*Listed entries:*
== Segment start ==

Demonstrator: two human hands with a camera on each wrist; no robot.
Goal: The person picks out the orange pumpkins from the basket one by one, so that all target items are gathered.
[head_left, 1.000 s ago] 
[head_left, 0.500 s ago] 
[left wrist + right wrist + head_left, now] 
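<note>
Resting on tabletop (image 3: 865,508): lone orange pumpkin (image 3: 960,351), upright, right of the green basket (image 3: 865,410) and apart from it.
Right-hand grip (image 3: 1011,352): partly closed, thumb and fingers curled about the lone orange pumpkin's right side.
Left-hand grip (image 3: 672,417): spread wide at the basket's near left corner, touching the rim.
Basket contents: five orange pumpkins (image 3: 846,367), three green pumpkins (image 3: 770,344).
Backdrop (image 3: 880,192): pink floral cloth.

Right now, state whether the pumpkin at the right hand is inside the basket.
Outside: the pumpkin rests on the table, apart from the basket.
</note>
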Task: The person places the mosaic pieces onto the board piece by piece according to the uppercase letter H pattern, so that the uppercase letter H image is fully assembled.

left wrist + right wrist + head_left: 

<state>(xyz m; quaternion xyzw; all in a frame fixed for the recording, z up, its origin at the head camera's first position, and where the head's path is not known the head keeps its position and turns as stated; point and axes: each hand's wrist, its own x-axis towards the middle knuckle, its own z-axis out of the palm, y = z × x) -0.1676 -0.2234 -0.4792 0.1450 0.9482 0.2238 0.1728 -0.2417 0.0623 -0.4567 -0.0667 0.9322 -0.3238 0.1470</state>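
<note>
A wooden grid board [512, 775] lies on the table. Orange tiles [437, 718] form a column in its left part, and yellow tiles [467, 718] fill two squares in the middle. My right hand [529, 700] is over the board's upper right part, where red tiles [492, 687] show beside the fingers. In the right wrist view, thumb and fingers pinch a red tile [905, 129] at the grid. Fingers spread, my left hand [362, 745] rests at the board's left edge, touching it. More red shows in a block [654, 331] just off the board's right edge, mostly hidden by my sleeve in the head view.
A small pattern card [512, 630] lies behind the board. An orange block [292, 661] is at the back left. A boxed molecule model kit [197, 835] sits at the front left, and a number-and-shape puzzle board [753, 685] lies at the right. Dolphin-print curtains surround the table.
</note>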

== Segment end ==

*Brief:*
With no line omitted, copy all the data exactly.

*Solution below:*
Demonstrator: two human hands with a camera on each wrist; no robot.
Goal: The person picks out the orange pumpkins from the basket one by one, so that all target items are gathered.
[head_left, 1.000 s ago] 
[head_left, 0.500 s ago] 
[left wrist + right wrist + head_left, now] 
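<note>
Resting on tabletop (image 3: 865,508): lone orange pumpkin (image 3: 960,351), upright, right of the green basket (image 3: 865,410) and apart from it.
Right-hand grip (image 3: 1011,352): partly closed, thumb and fingers curled about the lone orange pumpkin's right side.
Left-hand grip (image 3: 672,417): spread wide at the basket's near left corner, touching the rim.
Basket contents: five orange pumpkins (image 3: 846,367), three green pumpkins (image 3: 770,344).
Backdrop (image 3: 880,192): pink floral cloth.

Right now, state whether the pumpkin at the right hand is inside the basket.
Outside: the pumpkin rests on the table, apart from the basket.
</note>
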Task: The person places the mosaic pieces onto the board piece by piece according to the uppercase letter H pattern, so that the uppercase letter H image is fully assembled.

left wrist + right wrist + head_left: 

<state>(xyz m; quaternion xyzw; all in a frame fixed for the recording, z up, its origin at the head camera's first position, and where the head's path is not known the head keeps its position and turns as stated; point and axes: each hand's wrist, its own x-axis towards the middle knuckle, its own z-axis out of the palm, y = z × x) -0.1676 -0.2234 -0.4792 0.1450 0.9482 0.2238 0.1728 -0.2417 0.0623 -0.4567 -0.0667 0.9322 -0.3238 0.1470</state>
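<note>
A wooden grid board [512, 775] lies on the table. Orange tiles [437, 718] form a column in its left part, and yellow tiles [467, 718] fill two squares in the middle. My right hand [529, 700] is over the board's upper right part, where red tiles [492, 687] show beside the fingers. In the right wrist view, thumb and fingers pinch a red tile [905, 129] at the grid. Fingers spread, my left hand [362, 745] rests at the board's left edge, touching it. More red shows in a block [654, 331] just off the board's right edge, mostly hidden by my sleeve in the head view.
A small pattern card [512, 630] lies behind the board. An orange block [292, 661] is at the back left. A boxed molecule model kit [197, 835] sits at the front left, and a number-and-shape puzzle board [753, 685] lies at the right. Dolphin-print curtains surround the table.
</note>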

There is no more to the output, and the exercise is done.